My position is around how mandates are currently promulgated and how I think they should be.
It seems that many on the left see this position as a “mole hill” while many on the right see it as a “mountain”. And many on each side refusing to see the other’s point of view. (Note: I’m not saying this about posters here on GoA, that is a general comment.)
Not a RCT study, but Canadian excess death data is pretty illuminating. You can see some plots of excess death by province from Stats Canada at the bottom of this news article: https://www.ctvnews.ca/excess-mortality-rate-spikes-in-b-c-and-alberta-for-reasons-beyond-covid-19-1.5697451
I extracted the data from the figures and summarized it over the period of I think March 18, 2020 and sometime in September 2021 after which excess numbers weren’t as available by province.
region tot.excess
nu -170.
pei -65.1
nb -50.3
ns -23.6
nl 29.2
on 49.0
mb 49.9
ca 55.7
qc 66.3
ab 90.5
bc 109.
sk 113.
nt 187.
where region is the province/territory and tot.excess is the sum of the weekly excess death estimates/100k population over the entire period.
The Atlantic bubble provinces (Newfoundland, Nova Scotia, PEI, and New Brunswick) which all had strong covid lockdowns (e.g. restricted entry into the region from outside, strong masking requirements, business closures, etc.) had vastly lower excess deaths than other regions. Newfoundland was a bit of an outlier (only 1 of the 4 with positive excess deaths, but a smaller than the Canadian average increase in excess deaths), likely because our health care system is in a particularly bad place. The provinces with vastly looser rules (e.g. more open travel, less stringent use of masking, fewer closures/restrictions) all had significant jumps in excess deaths. So yeah, covid health and safety restrictions can save lives.
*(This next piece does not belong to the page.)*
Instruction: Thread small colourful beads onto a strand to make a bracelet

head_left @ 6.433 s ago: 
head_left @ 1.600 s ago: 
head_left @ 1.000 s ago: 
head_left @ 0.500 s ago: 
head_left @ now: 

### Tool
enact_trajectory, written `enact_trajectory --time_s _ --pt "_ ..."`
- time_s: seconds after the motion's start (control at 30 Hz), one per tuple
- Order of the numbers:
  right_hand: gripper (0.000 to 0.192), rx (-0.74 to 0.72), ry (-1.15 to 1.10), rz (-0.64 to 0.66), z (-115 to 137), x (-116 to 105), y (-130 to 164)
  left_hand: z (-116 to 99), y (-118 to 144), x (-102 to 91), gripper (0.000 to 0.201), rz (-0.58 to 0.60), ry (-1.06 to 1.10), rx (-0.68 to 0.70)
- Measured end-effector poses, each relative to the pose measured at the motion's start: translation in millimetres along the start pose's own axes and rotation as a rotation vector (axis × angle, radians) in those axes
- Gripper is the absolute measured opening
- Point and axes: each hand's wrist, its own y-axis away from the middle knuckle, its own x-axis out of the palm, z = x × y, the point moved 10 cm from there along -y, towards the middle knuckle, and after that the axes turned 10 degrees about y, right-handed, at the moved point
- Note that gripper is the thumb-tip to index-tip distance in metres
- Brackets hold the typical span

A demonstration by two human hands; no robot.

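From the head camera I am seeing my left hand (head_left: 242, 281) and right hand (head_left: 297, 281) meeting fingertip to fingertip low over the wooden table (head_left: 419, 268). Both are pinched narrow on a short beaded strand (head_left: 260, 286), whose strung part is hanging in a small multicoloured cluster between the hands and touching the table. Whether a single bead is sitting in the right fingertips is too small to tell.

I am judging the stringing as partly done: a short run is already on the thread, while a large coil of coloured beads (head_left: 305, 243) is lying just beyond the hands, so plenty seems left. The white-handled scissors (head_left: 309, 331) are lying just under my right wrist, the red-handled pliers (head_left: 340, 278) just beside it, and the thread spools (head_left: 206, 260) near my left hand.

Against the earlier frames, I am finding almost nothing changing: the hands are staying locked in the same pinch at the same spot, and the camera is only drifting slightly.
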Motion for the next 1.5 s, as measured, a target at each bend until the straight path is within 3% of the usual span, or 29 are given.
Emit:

I should note that part of B.C.'s increase jump in excess deaths can bet attributed to an extreme heat wave which killed off several hundred to the low thousands of people and there’s been a surge in drug overdoses as people moved from consuming drugs in public/groups to consuming them alone resulting in ODs being detected too late for life saving measures to be taken.
Have you heard about this place called the Ukraine?
If we could guarantee no one would ever get Covid again with one shot I would consider a mandate. Making someone take a new shot every 6 months for the rest of their life to slow the spread of a virus that will basically be a bad cold moving forward? No shot.
That’s not our fight.
Is it a guarantee that COVID will “basically be a bad cold moving forward”? There’s an expert established consensus on this?
Why do you limit it to one shot? Kids have to get five shots for diphtheria, tetanus, and pertussis, and 3-4 shots for multiple other disease before the age of 5.
https://www.cdc.gov/vaccines/schedules/hcp/imz/child-adolescent.html
How do we know? Because the company developing them say so? When the current vaccines were rolled out they didn’t know they would only last for a few months, did they? If they did, they withheld crucial information from the public. And we’re supposed to take their word that there will be no long-term side effects from these vaccines. How do they know? All that testing they’ve been doing…for how long? They can’t know…
But Cuba, Nicaragua, Haiti, the Dominican Republic, WW1, the Russian Civil War, Korea, Vietnam, Laotia, Lebanon, Cuba again, Dominican Republic again, Korea again, Cambodia, Lebanon again, Grenada, Libya, Iran, Panama, Iraq, Somalia, Bosnia and Croatia, Haiti again, and Kosovo were?
Same can be said of COVID. We know some viruses cause long term issues, like chicken pox and shingles, hepatitis B and C with liver failure and cancer, HPV with cervical and other cancers (friend’s dad is dying of HPV related throat cancer), and recently connected Epstein Barr virus (mono) with multiple sclerosis. I wonder if at some point a previous COVID infection will be considered a pre-existing condition.